## Assignment
A word-for-word retyping of the listing below is required, with the pictures dropped.
Segment Open
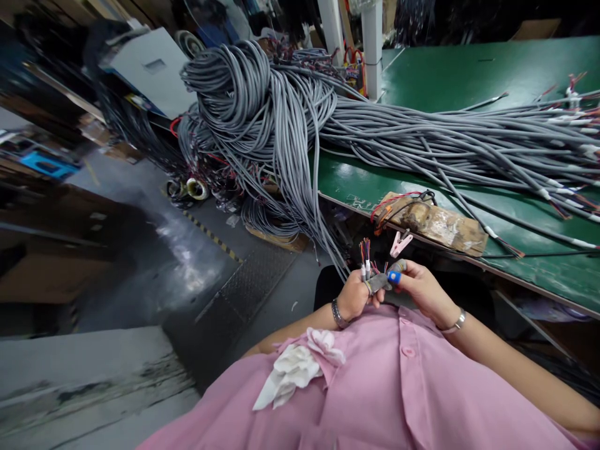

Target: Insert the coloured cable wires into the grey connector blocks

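Wires (pixel 365 252), red among other colours, stand up out of our left hand (pixel 352 299), whose fingers are curled shut on their base, just above our lap. Our right hand (pixel 423 289) meets it from the side, taped thumb and forefinger (one tip blue) pressed together against the left thumb. Just beyond, at the near edge of the green table (pixel 469 81), a pink clip (pixel 401 243) hangs beside a brown block (pixel 438 224). A grey cable heap (pixel 262 106) spills over the table's left end.
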`<state>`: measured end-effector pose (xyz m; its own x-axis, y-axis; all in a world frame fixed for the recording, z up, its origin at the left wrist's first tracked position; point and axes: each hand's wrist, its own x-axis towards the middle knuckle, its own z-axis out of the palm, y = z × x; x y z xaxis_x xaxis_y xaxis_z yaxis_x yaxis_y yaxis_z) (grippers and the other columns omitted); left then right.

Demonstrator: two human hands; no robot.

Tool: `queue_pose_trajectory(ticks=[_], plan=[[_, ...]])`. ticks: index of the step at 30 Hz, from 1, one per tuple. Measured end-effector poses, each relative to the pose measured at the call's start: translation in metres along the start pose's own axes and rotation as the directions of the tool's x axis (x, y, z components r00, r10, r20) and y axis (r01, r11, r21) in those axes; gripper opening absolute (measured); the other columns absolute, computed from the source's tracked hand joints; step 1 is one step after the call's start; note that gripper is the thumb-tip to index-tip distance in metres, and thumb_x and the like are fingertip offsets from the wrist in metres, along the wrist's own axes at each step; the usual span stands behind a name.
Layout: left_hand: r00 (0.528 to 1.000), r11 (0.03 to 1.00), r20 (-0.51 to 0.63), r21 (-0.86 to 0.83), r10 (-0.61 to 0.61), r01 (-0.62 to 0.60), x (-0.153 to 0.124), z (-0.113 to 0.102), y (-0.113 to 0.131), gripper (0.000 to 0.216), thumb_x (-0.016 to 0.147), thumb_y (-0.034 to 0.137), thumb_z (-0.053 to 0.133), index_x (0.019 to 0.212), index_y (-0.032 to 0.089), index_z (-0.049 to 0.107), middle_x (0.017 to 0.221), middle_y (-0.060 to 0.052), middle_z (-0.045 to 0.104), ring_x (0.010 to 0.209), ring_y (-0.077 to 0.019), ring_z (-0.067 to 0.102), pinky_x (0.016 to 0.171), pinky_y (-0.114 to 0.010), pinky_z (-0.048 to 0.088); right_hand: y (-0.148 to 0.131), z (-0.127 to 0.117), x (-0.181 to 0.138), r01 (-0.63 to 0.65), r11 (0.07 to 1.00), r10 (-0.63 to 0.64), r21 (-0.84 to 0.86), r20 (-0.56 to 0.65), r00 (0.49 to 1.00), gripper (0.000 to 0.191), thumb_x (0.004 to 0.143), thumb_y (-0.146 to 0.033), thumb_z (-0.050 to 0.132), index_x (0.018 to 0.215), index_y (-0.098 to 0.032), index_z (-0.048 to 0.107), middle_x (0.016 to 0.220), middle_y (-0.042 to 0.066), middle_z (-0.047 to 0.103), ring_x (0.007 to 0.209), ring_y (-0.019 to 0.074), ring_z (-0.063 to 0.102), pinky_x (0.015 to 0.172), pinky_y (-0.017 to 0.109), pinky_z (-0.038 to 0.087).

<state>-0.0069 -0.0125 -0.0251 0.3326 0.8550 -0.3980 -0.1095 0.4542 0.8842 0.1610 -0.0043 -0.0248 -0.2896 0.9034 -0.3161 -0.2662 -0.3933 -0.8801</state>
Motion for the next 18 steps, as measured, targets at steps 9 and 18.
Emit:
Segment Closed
## Task response
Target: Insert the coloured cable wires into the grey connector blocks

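Wires (pixel 365 252), red among other colours, stand up out of our left hand (pixel 352 299), whose fingers are curled shut on their base, just above our lap. Our right hand (pixel 423 289) meets it from the side, taped thumb and forefinger (one tip blue) pressed together against the left thumb. Just beyond, at the near edge of the green table (pixel 469 81), a pink clip (pixel 401 243) hangs beside a brown block (pixel 438 224). A grey cable heap (pixel 262 106) spills over the table's left end.
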`<state>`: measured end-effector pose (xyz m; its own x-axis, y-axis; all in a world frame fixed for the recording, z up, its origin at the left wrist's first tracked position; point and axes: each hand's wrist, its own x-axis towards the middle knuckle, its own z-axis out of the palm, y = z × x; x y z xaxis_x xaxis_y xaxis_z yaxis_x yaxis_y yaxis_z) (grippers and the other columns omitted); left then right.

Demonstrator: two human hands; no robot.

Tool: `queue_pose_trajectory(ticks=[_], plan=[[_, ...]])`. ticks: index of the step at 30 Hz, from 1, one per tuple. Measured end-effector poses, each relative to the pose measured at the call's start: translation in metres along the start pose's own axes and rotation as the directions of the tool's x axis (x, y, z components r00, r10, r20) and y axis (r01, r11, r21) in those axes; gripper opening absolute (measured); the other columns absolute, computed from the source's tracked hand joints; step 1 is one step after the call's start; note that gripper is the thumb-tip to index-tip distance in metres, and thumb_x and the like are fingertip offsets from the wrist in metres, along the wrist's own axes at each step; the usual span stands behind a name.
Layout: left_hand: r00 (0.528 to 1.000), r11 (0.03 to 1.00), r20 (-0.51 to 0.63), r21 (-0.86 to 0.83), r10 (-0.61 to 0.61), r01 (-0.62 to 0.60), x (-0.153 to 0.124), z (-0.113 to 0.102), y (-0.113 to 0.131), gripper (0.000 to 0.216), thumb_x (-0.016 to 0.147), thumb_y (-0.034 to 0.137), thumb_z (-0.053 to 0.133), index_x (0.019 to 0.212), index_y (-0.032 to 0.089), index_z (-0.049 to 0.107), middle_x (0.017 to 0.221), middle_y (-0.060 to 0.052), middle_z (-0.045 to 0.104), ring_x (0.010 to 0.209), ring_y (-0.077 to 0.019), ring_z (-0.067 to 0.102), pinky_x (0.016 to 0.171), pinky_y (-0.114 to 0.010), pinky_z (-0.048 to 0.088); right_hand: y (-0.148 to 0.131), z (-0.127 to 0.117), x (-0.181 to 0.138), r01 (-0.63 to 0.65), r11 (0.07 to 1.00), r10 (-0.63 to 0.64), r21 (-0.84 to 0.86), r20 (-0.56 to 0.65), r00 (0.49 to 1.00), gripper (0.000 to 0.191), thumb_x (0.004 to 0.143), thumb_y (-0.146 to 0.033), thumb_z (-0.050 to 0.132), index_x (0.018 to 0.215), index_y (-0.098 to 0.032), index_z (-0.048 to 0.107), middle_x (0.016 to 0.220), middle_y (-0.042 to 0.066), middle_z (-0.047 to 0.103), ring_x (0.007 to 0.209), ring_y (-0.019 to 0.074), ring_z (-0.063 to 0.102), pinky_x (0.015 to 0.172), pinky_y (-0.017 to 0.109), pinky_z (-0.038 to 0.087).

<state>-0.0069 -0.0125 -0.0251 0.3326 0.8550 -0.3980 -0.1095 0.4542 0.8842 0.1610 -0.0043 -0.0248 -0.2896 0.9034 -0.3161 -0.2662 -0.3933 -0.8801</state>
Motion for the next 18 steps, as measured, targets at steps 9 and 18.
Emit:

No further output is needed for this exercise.